Cela afin de découvrir, penser et traiter :

  • Le portage de « fantômes* familiaux » ;
  • Le partage de fantômes familiaux (en miroir) entre les deux membres du couple ;
  • Échanger sincèrement et honnêtement sur son arbre de vie avec l’autre ;
  • Engager une sexoanalyse transgénérationnelle pour : dénouer les liens et la mémoire familiale, libérer le désir de ses entraves et relancer la dynamique d’une spirale vertueuse dans la vie intime du couple.

* Le fantôme familial ou transgénérationnel est la dynamique non consciente d’une mémoire figée souvent liée à un traumatisme non réglé en son temps dans la famille, soit par la personne la plus directement touchée, soit par le système familial. Cette dynamique impose en quelque sorte la répétition du traumatisme le plus souvent sous une forme symbolique. On parle aussi de dette, de loyauté, de mandat familial. La dynamique étant portée, agit par un individu d’une autre génération et transmise à la suivante jusqu’à sa clarification ou son apurement.

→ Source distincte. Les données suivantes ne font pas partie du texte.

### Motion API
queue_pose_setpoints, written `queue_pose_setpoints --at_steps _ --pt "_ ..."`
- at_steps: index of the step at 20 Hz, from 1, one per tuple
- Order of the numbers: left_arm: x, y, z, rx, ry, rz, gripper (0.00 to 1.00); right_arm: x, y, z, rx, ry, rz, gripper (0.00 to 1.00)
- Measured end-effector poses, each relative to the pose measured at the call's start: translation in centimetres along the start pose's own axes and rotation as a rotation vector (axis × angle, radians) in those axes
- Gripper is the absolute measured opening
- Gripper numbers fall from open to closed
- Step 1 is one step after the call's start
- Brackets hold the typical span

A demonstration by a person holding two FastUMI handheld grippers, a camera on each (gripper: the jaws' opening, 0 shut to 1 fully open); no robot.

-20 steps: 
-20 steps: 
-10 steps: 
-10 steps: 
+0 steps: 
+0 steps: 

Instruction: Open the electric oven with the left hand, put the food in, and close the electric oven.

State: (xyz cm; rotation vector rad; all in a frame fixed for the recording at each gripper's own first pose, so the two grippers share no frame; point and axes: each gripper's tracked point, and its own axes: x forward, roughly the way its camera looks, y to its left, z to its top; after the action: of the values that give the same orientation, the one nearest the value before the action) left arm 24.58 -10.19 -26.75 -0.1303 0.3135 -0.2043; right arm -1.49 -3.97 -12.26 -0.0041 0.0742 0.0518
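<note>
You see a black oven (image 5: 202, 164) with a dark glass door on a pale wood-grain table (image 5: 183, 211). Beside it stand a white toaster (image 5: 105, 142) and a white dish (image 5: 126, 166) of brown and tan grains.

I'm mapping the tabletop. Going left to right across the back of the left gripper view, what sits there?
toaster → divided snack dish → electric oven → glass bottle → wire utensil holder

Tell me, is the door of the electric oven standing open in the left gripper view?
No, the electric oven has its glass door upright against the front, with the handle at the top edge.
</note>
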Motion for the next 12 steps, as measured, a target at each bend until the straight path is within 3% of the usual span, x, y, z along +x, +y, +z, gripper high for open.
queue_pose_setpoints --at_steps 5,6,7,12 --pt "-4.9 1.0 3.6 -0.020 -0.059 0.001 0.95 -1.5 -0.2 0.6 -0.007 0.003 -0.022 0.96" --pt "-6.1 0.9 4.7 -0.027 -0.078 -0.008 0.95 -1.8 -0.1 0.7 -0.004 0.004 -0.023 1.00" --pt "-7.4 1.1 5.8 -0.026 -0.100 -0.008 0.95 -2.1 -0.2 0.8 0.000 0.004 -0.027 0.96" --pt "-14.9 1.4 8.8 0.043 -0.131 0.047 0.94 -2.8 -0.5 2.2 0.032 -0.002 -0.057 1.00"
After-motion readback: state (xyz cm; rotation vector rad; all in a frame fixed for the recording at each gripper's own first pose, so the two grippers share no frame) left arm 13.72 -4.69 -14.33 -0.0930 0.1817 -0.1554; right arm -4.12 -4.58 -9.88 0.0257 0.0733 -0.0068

Pour le désir (pulsion de vie et en-vie), du moins son absence ou son trouble, on trouvera souvent dans l’arbre familial des traumatismes autour bien évidemment du sexe (viol, adultère, abus, inceste, agression, IST invalidante ou morbide) mais aussi de la mort d’enfants (infanticides, accidents, maladies, fausses-couches et avortements), de l’abandon (absences chroniques, abandon ou mort d’un parent), de pathologie grave (cancer, dépression, psychoses, addictions, troubles alimentaires morbides) ou de la maltraitance (violences, VAE, sectes ou extrémismes religieux, guerres) et quelquefois de l’argent (surendettement, faillite, chômage).

Pour finir, il est important de bien sentir que le désir se promène, se ballade, se faufile en tout parce qu’il est pulsion de vie et que l’envie de plaisir, quelles que soient sa forme et son expression, est (re)saisissable (résilience) à tout moment depuis la vie intra-utérine jusqu’à son dernier souffle.